High Court tells Herefordshire Council to get its act together on housing
A Victory for Democracy and Accountability;
Local councillors have hailed the decision of the High Court to block housing at Bullinghope as a victory for local democracy and accountability. On Thursday 24th July the Court ruled that Herefordshire Council had manipulated the democratic UDP process to allocate land for housing at Bullinghope simply to fund the Rotherwas Road .
Campaigners have hailed the decision of the High Court to rule out housing at Bullinghope to fund a road scheme as a late but welcome victory for better town planning processes in Herefordshire.
Dinedor Hill Action Association had brought an action to the High Court under Section 287 of the Town and Country Planning Act.
The Court ruled that the Council had manipulated the democratic UDP process to allocate land for housing at Bullinghope simply to fund the Rotherwas Road and had thus:
- ignored the findings of the Unitary Development Plan enquiry
- Given inadequate consideration to the impact of development on the area
- Prejudiced a proper countywide assessment of future housing
DHAA spokesperson Peter Cocks said: "This victory puts the Council on notice that it must adhere more closely to proper planning processes. The Council must not use inappropriate housing development to fund new roads."
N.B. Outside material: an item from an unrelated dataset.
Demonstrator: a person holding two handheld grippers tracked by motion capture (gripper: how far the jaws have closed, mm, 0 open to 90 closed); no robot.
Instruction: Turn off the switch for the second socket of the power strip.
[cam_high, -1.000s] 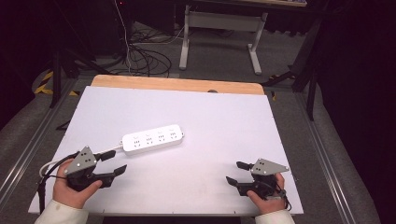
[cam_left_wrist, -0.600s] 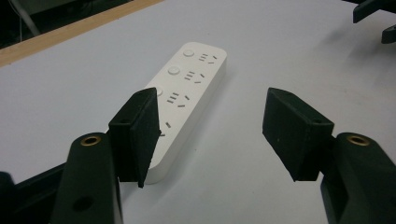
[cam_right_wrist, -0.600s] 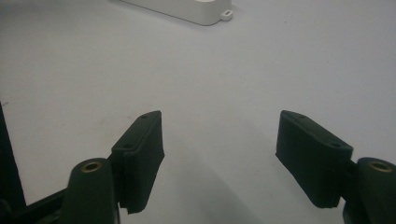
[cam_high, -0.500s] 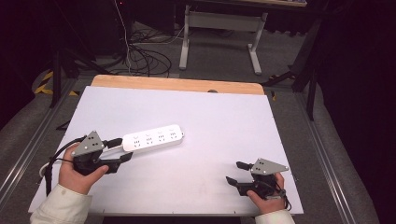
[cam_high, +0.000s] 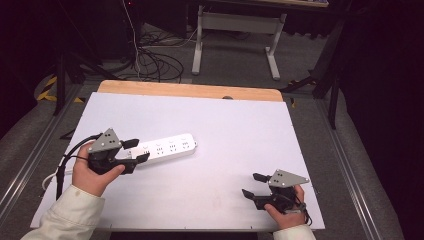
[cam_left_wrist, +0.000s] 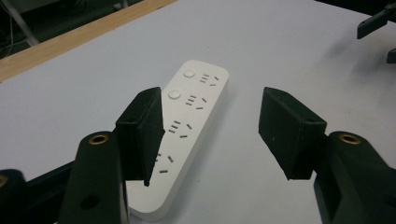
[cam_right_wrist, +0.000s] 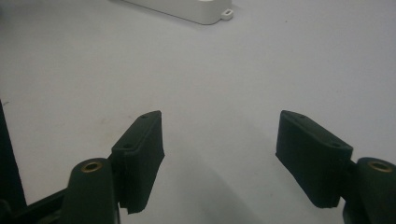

"Allowing more housing in this area would have set an appalling precedent for urban sprawl in Hereford with all the implications that has for the destruction of valuable countryside and increasing traffic congestion. We are delighted that the High Court has backed the original decision of the planning inspector."
"By not following proper practice the Council forced local people to go to the High Court at tax payer expense. This is completely unnecessary and all the Council need to do to avoid it in future is follow the rules and stop treating the public with contempt."
"The cabinet has shown its willingness to trash the environment and its own policies on affordable housing in order to get big housing developers to buy it roads to nowhere. This is not a good sign. In fact, when climate change and the demand for 16,000 new households should be top priorities, it's appalling. This judgement means no more big houses in the wrong places."
"Cabinet need to show in future that they can follow simple procedures so that they avoid being reprimanded like this in future."